Hajo Schumacher über die karnevalistische Abrechnung von Marie-Agnes Strack-Zimmermann (FDP) mit CDU-Größe Friedrich Merz.
WhatsApp-Nachricht vom Sohn. Das ist selten. In der echten Welt haben wir ein herzliches Miteinander, aber im digitalen Universum will er nicht mit mir gesehen werden. Der Junge schickt ein Karnevalsvideo. Noch seltener.
Das Filmchen zeigt eine Vampir-Dame, die sich CDU-Chef Friedrich Merz vornimmt. Noch nie vorgekommen. Seit der Junge zu Hause eine Überdosis Politik abbekommen hat, übt er sich im Ampel-Fasten. In den Songs seiner Band verspottet er gern die FDP. Aber jetzt feiert er eine Liberale: Marie-Agnes Strack-Zimmermann. Die Frau hat einen jungen Menschen für politisches Geschehen im weitesten Sinne gewonnen. Danke dafür.

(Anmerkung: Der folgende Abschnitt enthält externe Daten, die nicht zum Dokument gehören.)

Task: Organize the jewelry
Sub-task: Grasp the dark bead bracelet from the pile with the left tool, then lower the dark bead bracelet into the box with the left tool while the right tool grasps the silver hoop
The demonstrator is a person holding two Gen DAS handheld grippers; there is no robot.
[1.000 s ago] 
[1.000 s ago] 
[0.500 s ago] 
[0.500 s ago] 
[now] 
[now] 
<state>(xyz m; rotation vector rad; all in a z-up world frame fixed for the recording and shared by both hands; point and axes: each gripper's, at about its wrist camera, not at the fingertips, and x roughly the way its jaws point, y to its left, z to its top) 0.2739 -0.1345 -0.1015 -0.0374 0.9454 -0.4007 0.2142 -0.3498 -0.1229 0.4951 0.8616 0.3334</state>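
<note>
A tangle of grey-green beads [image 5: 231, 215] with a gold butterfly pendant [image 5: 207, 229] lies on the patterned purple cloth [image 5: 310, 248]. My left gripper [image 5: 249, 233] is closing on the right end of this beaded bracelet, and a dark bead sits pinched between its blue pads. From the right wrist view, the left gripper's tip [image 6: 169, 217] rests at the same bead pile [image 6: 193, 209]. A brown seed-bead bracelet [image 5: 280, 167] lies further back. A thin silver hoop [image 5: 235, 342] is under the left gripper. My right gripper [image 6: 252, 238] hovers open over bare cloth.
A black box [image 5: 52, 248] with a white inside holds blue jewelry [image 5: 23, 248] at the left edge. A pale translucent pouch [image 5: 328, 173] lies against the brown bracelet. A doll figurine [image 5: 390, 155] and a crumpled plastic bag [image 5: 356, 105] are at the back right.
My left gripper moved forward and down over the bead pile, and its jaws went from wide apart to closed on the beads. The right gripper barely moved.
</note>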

„StraZi“ ist ein Gewinn für die deutsche Politik
Man muss „StraZi“, wie Fans sie nennen, nicht wählen. Man muss ihre Positionen nicht teilen, ihren Ton nicht mögen. Gleichwohl ist die Frau aus Düsseldorf ein Gewinn für die Politik, erst recht für ihre Slimfit-Partei. Denn sie liefert, was vielen Wählerinnen und Wählern fehlt: Ecken, Spitzen, klare Kanten. Die begeisterte Motorradfahrerin mit der Autorität von dreifacher Mutterschaft, Berufstätigkeit und kommunalpolitischer Fron dümpelt nie im Lauen, sondern verteilt heiße oder kalte Güsse. So erzwingt sie Haltung, ganz gleich, ob dafür oder dagegen.

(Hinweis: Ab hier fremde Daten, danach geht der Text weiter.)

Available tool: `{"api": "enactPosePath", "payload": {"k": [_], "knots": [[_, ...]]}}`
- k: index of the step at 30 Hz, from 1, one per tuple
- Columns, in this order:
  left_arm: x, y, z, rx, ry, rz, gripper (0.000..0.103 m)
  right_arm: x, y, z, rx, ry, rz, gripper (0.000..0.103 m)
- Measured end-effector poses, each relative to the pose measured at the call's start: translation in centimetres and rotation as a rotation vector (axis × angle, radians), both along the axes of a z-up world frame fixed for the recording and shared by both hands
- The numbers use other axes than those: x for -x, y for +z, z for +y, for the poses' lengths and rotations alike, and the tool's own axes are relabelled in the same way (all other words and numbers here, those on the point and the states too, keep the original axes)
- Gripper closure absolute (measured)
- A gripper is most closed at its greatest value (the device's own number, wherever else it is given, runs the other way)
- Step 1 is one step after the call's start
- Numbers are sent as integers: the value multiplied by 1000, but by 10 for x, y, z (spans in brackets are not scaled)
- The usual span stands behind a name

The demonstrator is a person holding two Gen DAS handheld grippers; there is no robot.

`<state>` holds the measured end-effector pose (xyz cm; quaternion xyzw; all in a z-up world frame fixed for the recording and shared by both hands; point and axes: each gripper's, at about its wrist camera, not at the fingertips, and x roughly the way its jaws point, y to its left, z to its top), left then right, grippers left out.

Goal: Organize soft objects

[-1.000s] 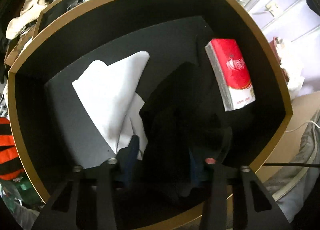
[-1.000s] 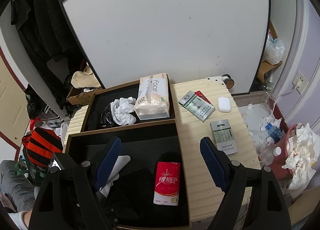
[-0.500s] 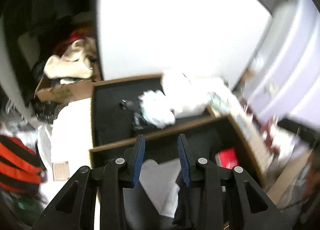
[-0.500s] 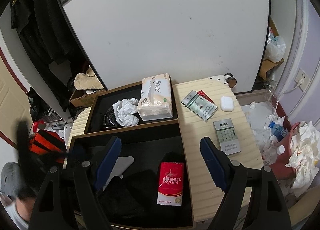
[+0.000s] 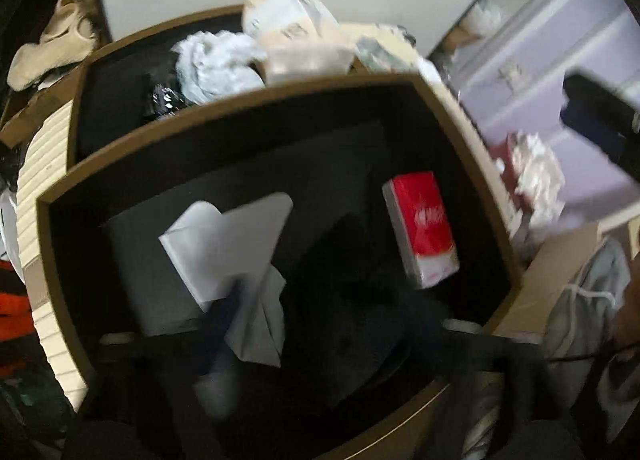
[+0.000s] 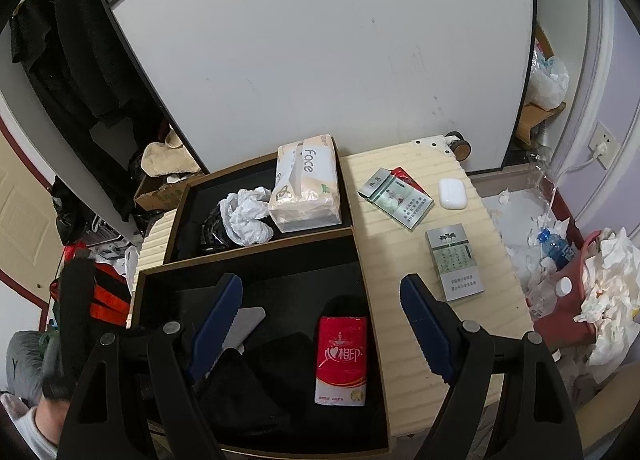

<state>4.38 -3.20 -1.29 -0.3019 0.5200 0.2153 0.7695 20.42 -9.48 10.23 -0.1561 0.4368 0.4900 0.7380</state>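
A: Right wrist view first, what do you see?
B: The right gripper hangs over the near black tray with its blue pads spread wide and nothing between them. Below lie a red tissue pack by the tray's right wall, a black cloth left of it, and a grey-white folded cloth further left.

A: And the far tray?
B: It holds a "Face" tissue pack, a crumpled white tissue touching it, and something dark beside that.

A: Left gripper?
B: Badly blurred in the left wrist view. Its jaws have just been opening and now stand wide apart above the black cloth, pinching nothing. The folded cloth sits left of it, the red pack right.

A: Anything on the table?
B: Two green cartons, a red pack under one, and a white earbud case, all apart from the trays
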Motion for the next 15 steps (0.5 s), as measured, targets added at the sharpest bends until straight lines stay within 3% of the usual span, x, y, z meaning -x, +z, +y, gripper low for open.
{"api": "enactPosePath", "payload": {"k": [8,15], "knots": [[4,-25,6,115,80,85,12,0,0,0,-3,-1,3,23],[-4,-42,-7,164,23,131,12,1,0,0,-1,-2,2,23]]}}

Zudem steht „StraZi“ für das Wiedererwachen eines Parlaments, das über eine Generation als Klatschgemeinschaft den Regierenden gedient hat. Für die Jüngeren: Nein, es ist nicht vornehmste Aufgabe der Abgeordneten, vom Kanzleramt gemocht zu werden. Zudem verlässt die Frau jene engen Sprachräume, in die sich eine manisch konfliktscheue Politik flüchtet; sie erweitert das diskursive Spielfeld. Was sie sagt, ist nicht so wichtig, sondern dass sie es sagt, ohne die albernen Tabubrüche, die verletzte ältere Herren zelebrieren. Der Sturm danach ist eingepreist.
Ihre wahre Größe wird sich allerdings erst zeigen können, wenn sich etwa das notorische Fordern von Waffen für die Ukraine als Irrweg erweist. Erst das Eingestehen von Fehlern macht Politik wirklich glaubwürdig. Ihr Auftritt in Aachen gehört nicht dazu.